370.3—Debt Guarantee Program.

(a) Upon the uncured failure of a participating entity to make a timely payment of principal or interest as required under an FDIC-guaranteed debt instrument, the FDIC will pay the unpaid principal and/or interest, in accordance with § 370.12 and subject to the other provisions of this part.
(b) Debt guarantee limit.
(1) Except as provided in paragraphs (b)(2) through (b)(6) of this section, the maximum amount of outstanding debt that is guaranteed under the debt guarantee program for each participating entity at any time is limited to 125 percent of the par value of the participating entity's senior unsecured debt, as that term is defined in § 370.2(e)(1)(i) (excluding mandatory convertible debt), that was outstanding as of the close of business September 30, 2008 and that was scheduled to mature on or before June 30, 2009.
(2) If a participating entity that is an insured depository institution had either no senior unsecured debt as that term is defined in § 370.2(e)(1)(i), or only had federal funds purchased, outstanding on September 30, 2008, its debt guarantee limit is two percent of its consolidated total liabilities as of September 30, 2008. For the purposes of this paragraph (b)(2) of this section, the term “federal funds purchased” means:
(i) For insured depository institutions that file Reports of Condition and Income, unsecured “federal funds purchased” as that term is used in defining “Federal Funds Transactions” in the Glossary of the FFIEC Reports of Condition and Income Instructions, and
(ii) For insured depository institutions that file Thrift Financial Reports, “Federal Funds” as that term is defined in the Glossary of the 2008 Thrift Financial Report Instruction Manual.
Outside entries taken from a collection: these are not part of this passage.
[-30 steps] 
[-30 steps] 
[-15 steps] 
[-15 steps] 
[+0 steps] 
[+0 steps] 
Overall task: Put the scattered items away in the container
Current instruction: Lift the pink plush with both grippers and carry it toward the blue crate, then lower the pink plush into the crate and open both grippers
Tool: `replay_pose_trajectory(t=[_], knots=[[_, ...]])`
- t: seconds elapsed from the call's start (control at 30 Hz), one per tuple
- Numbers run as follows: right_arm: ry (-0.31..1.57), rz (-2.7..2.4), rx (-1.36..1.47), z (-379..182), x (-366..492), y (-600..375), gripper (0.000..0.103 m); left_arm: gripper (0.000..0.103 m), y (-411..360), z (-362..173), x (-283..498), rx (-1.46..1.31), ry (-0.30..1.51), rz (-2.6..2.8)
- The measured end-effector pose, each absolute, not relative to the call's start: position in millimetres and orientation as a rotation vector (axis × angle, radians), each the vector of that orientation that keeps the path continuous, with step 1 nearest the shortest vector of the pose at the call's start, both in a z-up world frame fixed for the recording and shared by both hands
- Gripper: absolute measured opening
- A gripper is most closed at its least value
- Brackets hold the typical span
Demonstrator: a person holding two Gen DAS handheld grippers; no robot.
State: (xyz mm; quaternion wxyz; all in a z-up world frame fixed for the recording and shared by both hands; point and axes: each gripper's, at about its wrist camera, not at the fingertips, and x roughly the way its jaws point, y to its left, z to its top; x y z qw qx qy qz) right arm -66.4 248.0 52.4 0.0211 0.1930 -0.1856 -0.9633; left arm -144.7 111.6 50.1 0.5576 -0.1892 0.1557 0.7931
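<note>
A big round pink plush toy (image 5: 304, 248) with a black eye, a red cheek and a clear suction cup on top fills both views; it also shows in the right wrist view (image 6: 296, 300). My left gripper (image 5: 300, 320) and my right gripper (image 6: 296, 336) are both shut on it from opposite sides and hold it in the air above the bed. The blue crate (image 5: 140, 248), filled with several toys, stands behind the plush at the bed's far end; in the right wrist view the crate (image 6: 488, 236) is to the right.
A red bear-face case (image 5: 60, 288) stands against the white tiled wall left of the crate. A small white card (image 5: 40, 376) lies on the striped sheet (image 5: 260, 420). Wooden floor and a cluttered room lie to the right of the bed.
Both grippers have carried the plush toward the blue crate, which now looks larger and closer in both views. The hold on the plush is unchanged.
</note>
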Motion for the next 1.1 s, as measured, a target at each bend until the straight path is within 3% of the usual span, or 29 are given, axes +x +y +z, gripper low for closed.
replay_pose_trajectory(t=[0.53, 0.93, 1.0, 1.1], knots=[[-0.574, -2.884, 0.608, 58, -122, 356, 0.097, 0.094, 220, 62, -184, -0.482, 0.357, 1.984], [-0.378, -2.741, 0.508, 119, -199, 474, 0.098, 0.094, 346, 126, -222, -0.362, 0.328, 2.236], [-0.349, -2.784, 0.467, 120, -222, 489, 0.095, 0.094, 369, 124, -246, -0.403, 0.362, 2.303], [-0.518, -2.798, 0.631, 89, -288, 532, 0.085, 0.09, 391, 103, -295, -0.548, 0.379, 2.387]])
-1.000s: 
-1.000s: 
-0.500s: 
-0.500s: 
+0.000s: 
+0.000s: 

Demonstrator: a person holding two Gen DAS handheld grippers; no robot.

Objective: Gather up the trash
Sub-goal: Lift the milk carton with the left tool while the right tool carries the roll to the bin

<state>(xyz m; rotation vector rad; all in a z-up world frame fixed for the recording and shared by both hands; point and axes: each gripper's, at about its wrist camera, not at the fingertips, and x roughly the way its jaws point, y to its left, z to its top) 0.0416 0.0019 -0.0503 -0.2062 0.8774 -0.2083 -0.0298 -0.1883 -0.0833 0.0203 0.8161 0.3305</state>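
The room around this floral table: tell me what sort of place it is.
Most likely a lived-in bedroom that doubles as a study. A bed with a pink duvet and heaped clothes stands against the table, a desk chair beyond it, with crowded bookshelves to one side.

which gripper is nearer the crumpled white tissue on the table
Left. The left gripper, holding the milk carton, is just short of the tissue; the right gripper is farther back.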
(3) If a participating entity, other than an insured depository institution, had no senior unsecured debt as that term is defined in § 370.2(e)(1)(i) outstanding on September 30, 2008, the entity may seek to have some amount of debt covered by the debt guarantee program. The FDIC, after consultation with the appropriate Federal banking agency, will decide, on a case-by-case basis, whether such a request will be granted and, if granted, what the entity's debt guarantee limit will be.
(4) If an entity becomes an eligible entity after October 13, 2008, the FDIC will establish the entity's debt guarantee limit at the time of such designation.
(5) If an affiliate of a participating entity is designated as an eligible entity by the FDIC after a written request and positive recommendation by the appropriate Federal banking agency (or if the affiliate has no appropriate Federal banking agency, a written request and positive recommendation by the appropriate Federal banking agency of the affiliated insured depository institution), the FDIC will establish the entity's debt guarantee limit at the time of such designation.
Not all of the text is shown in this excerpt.